I keep my iBook running all the time, putting it to sleep when I need to transport it, or during periods of inactivity. Usually, it only gets rebooted for System Updates. [I don’t understand *why* Apple insists on a reboot when a simple `kextunload/kextload`

or restarting a daemon would do, but that’s another story …].

Or that was the case until a few weeks ago. Then, the iBook started crashing every time I woke it up from sleep. The symptom was always the same. It would awake from sleep OK, but then, a few seconds to a minute later, the disk would start churning … *cha, cha, cha, chung, … cha, cha, cha, chung, …cha, cha, cha, chung …*, the machine would become unresponsive, and I would eventually be forced to reboot it.

*Grrrr…* Must be something to do with one of the recent Software Updates, but what? Then I noticed an — at first apparently unrelated — oddity. When I ran perl scripts from the commandline, I got a warning message I had never seen before:

`% somescript.pl perl: warning: Setting locale failed. perl: warning: Please check that your locale settings: LC_ALL = (unset), LANG = "en_US" are supported and installed on your system. perl: warning: Falling back to the standard locale ("C"). ...`

*Hmmm…* The `LANG`

environment variable didn’t **used** to be set. And it isn’t set on Golem, which is nominally running the same system software (MacOX 10.2.2 and Perl 5.8.0). It was easy to fix this problem, though.

`% setenv LC_ALL C`

overrides the `LANG`

setting, and Perl scripts executed from the commandline now performed normally.

Then I noticed that **ProcessWizard** wasn’t displaying its list of running processes, as it was supposed to. Looked inside the App-wrapper and, *aha!* **ProcessWizard** relies on a bunch of perl scripts to gather and parse the information about running processes. Clearly, it was getting the same warning message, which was confusing it.

So how to set the environment variable `LC_ALL`

so that an Application like **ProcessWizard** will see it? *Much* unsuccessful mucking about until I found this explanation.
*Okey Dokey!* So I created a ~`/.MacOSX/environment.plist`

file to set the environment variable `LC_ALL`

. After logging out and back in, **ProcessWizard** worked again and commandline perl scripts executed correctly.

But now for the kicker! I had cured my “Wake-From-Sleep” problem too! My iBook hasn’t crashed since.

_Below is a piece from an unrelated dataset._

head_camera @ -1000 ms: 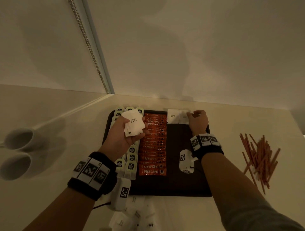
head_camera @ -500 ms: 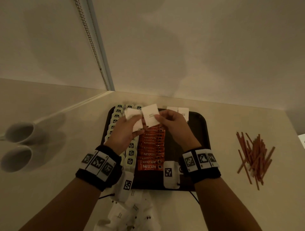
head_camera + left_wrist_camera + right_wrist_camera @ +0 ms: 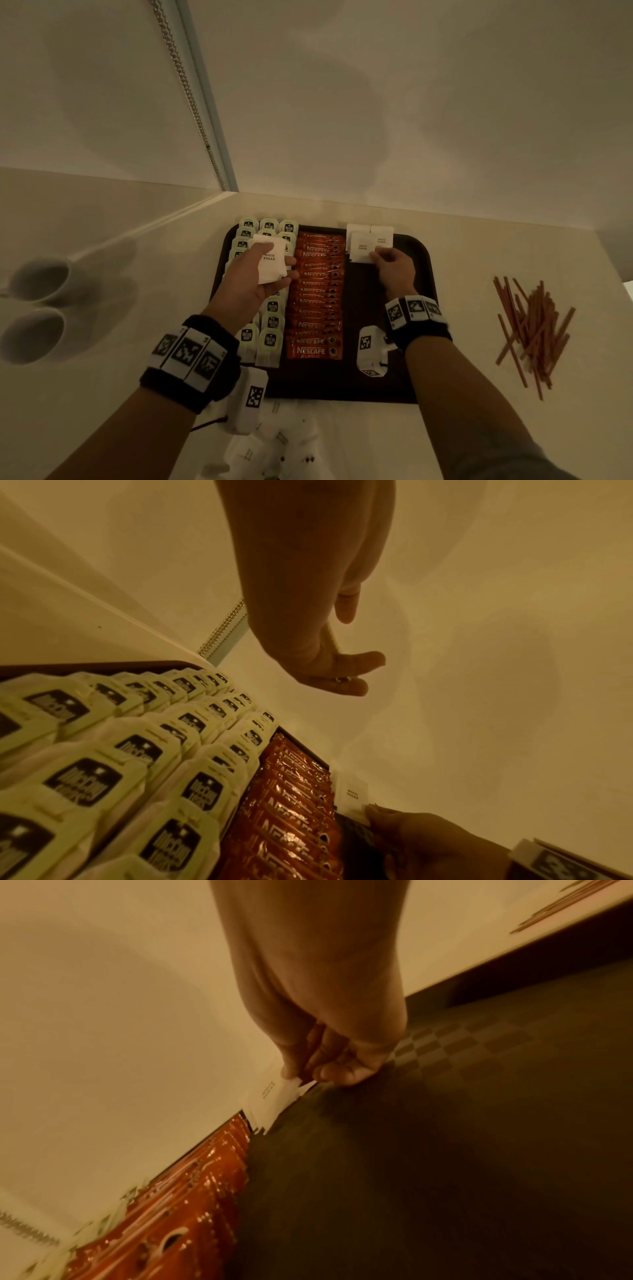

My best surmise is that the wakeup routine executes some perl script (or other locale-dependent code) which was getting screwed up by the same bug that was screwing up **ProcessWizard**. Setting the environment variable fixed the problem.

**Bottom line:** My iBook is back in service! So maybe I’ll start blogging again.

## December 7, 2002

### Just How Personal Can You Get?

Amazon.com’s software is intended to produce that sought-after personalized shopping experience. Buyers of, say, Pat Robertson’s latest book are gently steered towards other books of a similarly “uplifting” nature.

Those ever-sharp observers at The Register recently caught this wonderful software … *erm* … in the act.